A model for enabling ubiquitous, convenient, on-demand network access to a shared pool of configurable computing resources (e.g., networks, servers, storage, applications, and services) that can be rapidly provisioned and released with minimal management or service provider interaction.
What is cloud computing composed of?
5 characteristics, 4 deployment models and 3 service models
What are the five characteristics of cloud computing?
- On-demand self-service: Provision computing resources as needed without requiring human interaction with each service provider
- Broad network access: Resources are available over network and accessed through standard mechanisms
- Resource Pooling: Provider’s computing resources are pooled to serve multiple consumers using a multi-tenant model (sense of location independence)
- Rapid Elasticity: Capabilities can be elastically provisioned and released, to scale rapidly outward and inward as per demand
-
Measured Service: Control and optimize resource use by metering capability
- Usages are monitored, controlled and reported -> Transparency
What are the four deployment models of cloud computing?
- Private Cloud: Exclusive use by single organization comprising multiple consumers.
- May be owned/managed, and operated by orgaization/3rd party/combination (exists on or off premises) - Community cloud: Exclusive use by a specific community of consumers from organizations that have shared concerns
- Public cloud: Use by general user.
- Hybrid cloud: Composition of two or more distinct cloud infrastructures (Private, community or public)

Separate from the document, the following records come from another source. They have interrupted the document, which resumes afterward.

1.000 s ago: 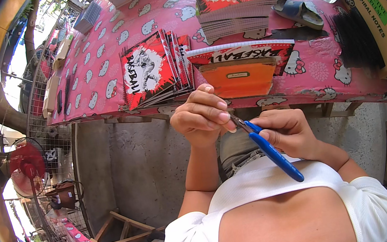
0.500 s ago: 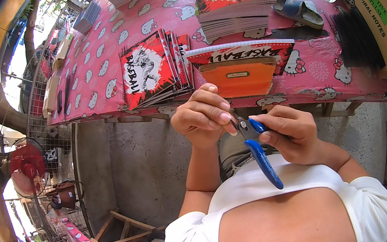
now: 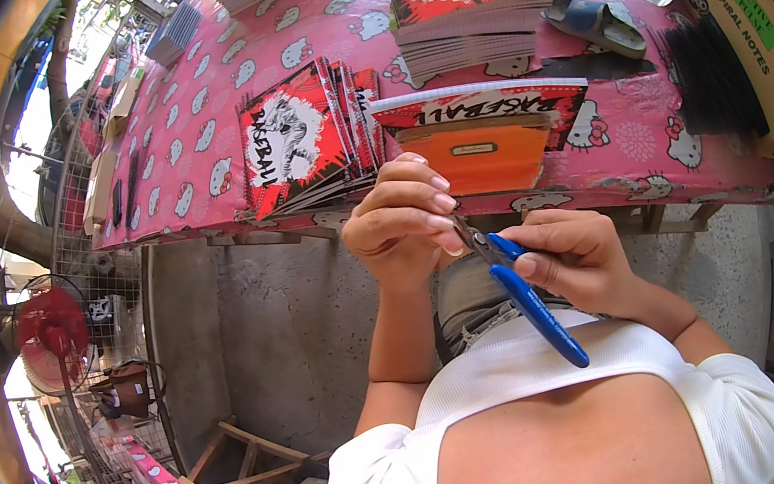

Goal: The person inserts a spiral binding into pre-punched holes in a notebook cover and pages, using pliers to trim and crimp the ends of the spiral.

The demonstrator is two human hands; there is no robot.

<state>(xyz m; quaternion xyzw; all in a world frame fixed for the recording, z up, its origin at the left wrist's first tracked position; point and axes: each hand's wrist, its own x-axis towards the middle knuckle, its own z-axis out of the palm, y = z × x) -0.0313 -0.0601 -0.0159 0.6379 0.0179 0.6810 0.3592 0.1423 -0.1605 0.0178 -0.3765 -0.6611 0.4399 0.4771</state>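
Note:
Small cutting pliers with blue handles (image 3: 540, 314) are held over my lap, in front of the table edge. My right hand (image 3: 580, 257) grips one handle between thumb and fingers, while the other handle slants down toward my chest. At the metal jaws (image 3: 475, 236), my left hand (image 3: 398, 215) is closed with its fingertips pinched on their tip. Whether a small piece is also in that pinch is hidden. Just beyond my hands, a notebook (image 3: 477, 104) with a red cover leans at the table edge, behind an orange piece (image 3: 481, 161) with a small label.
Fanned red-covered notebooks (image 3: 295, 140) lie on the pink patterned table (image 3: 192, 161), left of centre. Behind stands a notebook stack (image 3: 469, 21) with a blue slipper (image 3: 598, 24) beside it. Black spiral coils (image 3: 711, 79) and a carton (image 3: 765, 40) are at right.
The pliers' handles have come closer together and the pliers have turned slightly, the lower handle's end moving right. My left hand stays at the jaws.

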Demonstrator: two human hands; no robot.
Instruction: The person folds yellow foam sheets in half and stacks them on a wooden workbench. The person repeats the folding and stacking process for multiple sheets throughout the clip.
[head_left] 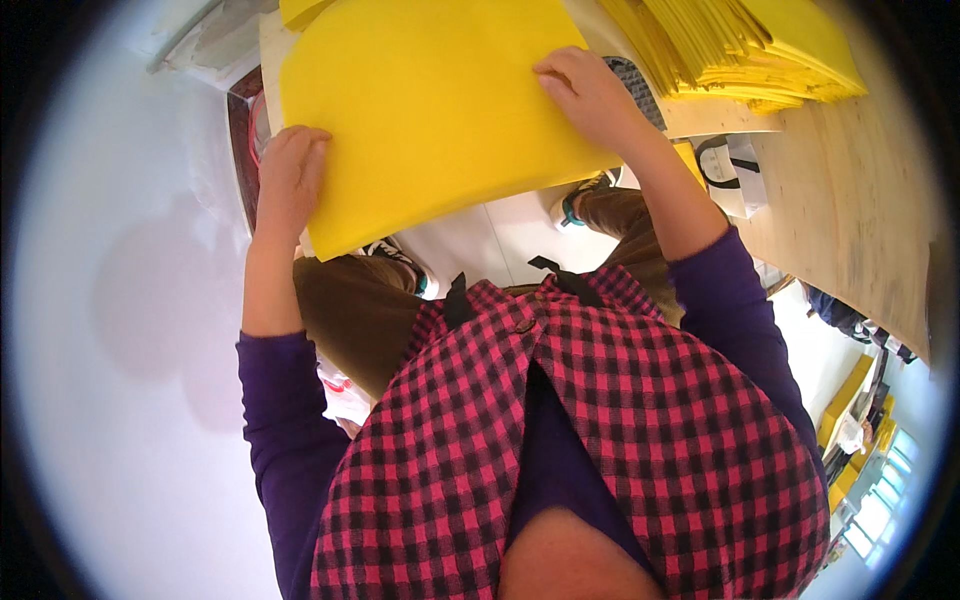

- Bound together by standardized technology that enables data and application portability
- E.g., Cloud bursting for load balancing between clouds
What are the three service models of cloud computing?
- Software as a Service (SaaS): Capability provided to consumers is to use provider’s applications running on Cloud. Applications are accessible from various client devices (Example: Dropbox)
- Platform as a Service (PaaS): Capability provided to consumers is to deploy onto Cloud consumer-created or acquired applications created using programming languages, libraries, services and tools supported by provider (Example: MS Azure Cloud, Google Cloud Platform, AWS)
- Infrastructure as a Service (IaaS): Capability provided to consumers is to provision processing, storage, networks and other fundamental computing resources where consumer can deploy and run arbitrary software including OSs and applications
What is the difference between traditional data and big data?
Big Data refers to the inability of traditional data architectures to efficiently handle new datasets.
What are the characteristics of big data? (4 V’s)
- Volume (Size of dataset)
- Variety (Data from multiple sources/types)
- Velocity (Rate of flow)
- Variability(Change in other characteristics)
Bonus: (New V)
- Value
(There are different ideas about how many V’s there are. Our teacher sticks to 4(5) V’s)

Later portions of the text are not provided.